There are good white people, she tells herself. She’s met good white people. And all people, all people of all colors, are the children of God, all sinners, all in need of redemption through the blood of Christ. But her imagination tortures her, playing again and again what must have happened to her mother, over and over like an eternal newsreel, each image more lurid and horrifying than the one before.

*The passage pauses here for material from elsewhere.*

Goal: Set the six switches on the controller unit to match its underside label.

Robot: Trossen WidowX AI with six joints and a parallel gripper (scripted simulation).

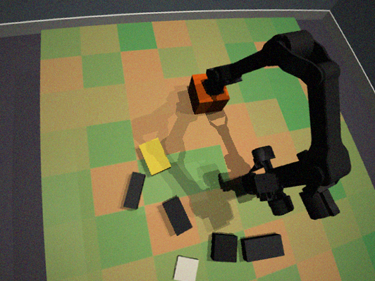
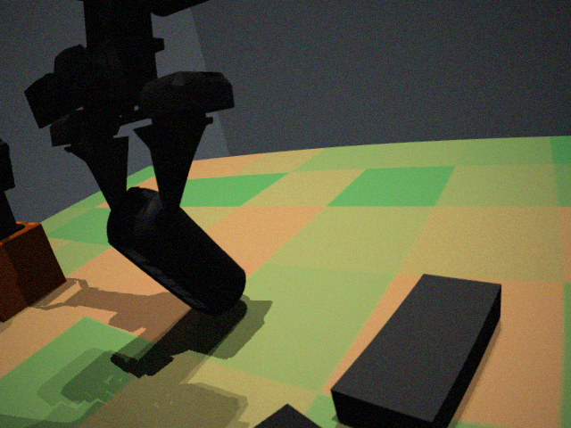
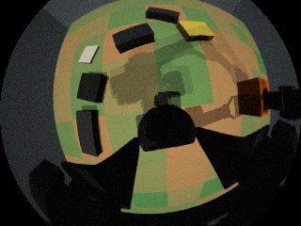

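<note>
The controller unit (image 2: 184, 262) (image 3: 166, 124) appears as a long, very dark body with a rounded back. My gripper (image 2: 144, 206) (image 3: 167, 136) is shut on it near one end, with a fingertip at each side. In the exterior view the unit is steeply tilted, its free end down to the right, close over its dark shadow. Whether that end touches the bench cannot be told. Faint pale streaks run along its lower left edge; no switch setting or label square is readable. In the top view unit and fingertips merge with the black wrist.
The arm stands on an orange block (image 1: 207, 97) (image 2: 22, 271) (image 3: 251, 96). A yellow block (image 1: 155, 156) (image 3: 197, 29), a white square (image 1: 185, 269) (image 3: 88, 54) and several dark blocks, including a long one (image 1: 262, 248) (image 2: 417, 349) (image 3: 88, 132), lie on the patchwork bench.
</note>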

They cut deep, those images.
“Miss Frangie?” It’s a corporal striding purposefully toward them from behind.
“What is it?” she asks.
“Colonel wants to see you.”
This is tantamount to being summoned to meet Moses or Franklin D. Roosevelt. Frangie has had no dealings at all with the base commander. No reason on earth why she should, she’s a lowly detached medic awaiting orders. The distance between Frangie Marr and a colonel is vast and unbridgeable in her mind.
“But . . . why?” she asks.
The corporal shrugs. “Colonel tells captain, captain tells lieutenant, loot tells me, and here I am telling you.”
Frangie glances at Harder for support, but Harder just frowns, no doubt annoyed at having his latest sermon interrupted.
Frangie follows the corporal to a jeep and is then driven to the air base and the HQ building, a grand estate that has been ceded to the military by its owner, an earl or a count or whatever—Frangie has never been clear on what those titles mean.
Her fear grows with each minute of the trip. Has the colonel somehow gotten word that she’s talking revolution with her Communist brother? One thing is certain: i
t’s trouble. She is in some sort of trouble.
But apparently the trouble can wait as she is told to take a place in the small waiting room outside the colonel’s office. She takes a seat. A white lieutenant, also waiting, sniffs noisily and moves ostentatiously to the seat farthest from her. But the colonel’s secretary brings her a cup of tea with milk and sugar in the British style, which she’s come to like.
She waits and sips and wishes she had something to read. The lieutenant is called in. She waits some more. The lieutenant leaves. She waits as a pair of privates arrive and are shown immediately into the office. She waits as they emerge with relieved smiles on their faces.
Frangie waits as six different individuals are shown in, one after another, and the hours slowly tick away on the wall clock. Finally, at what must be the last hour of the colonel’s day before heading off to dinner, she is summoned. The kind secretary shows her in.
The colonel is Air Corps, tall, distinguished looking with gray temples and extravagant, sandy eyebrows.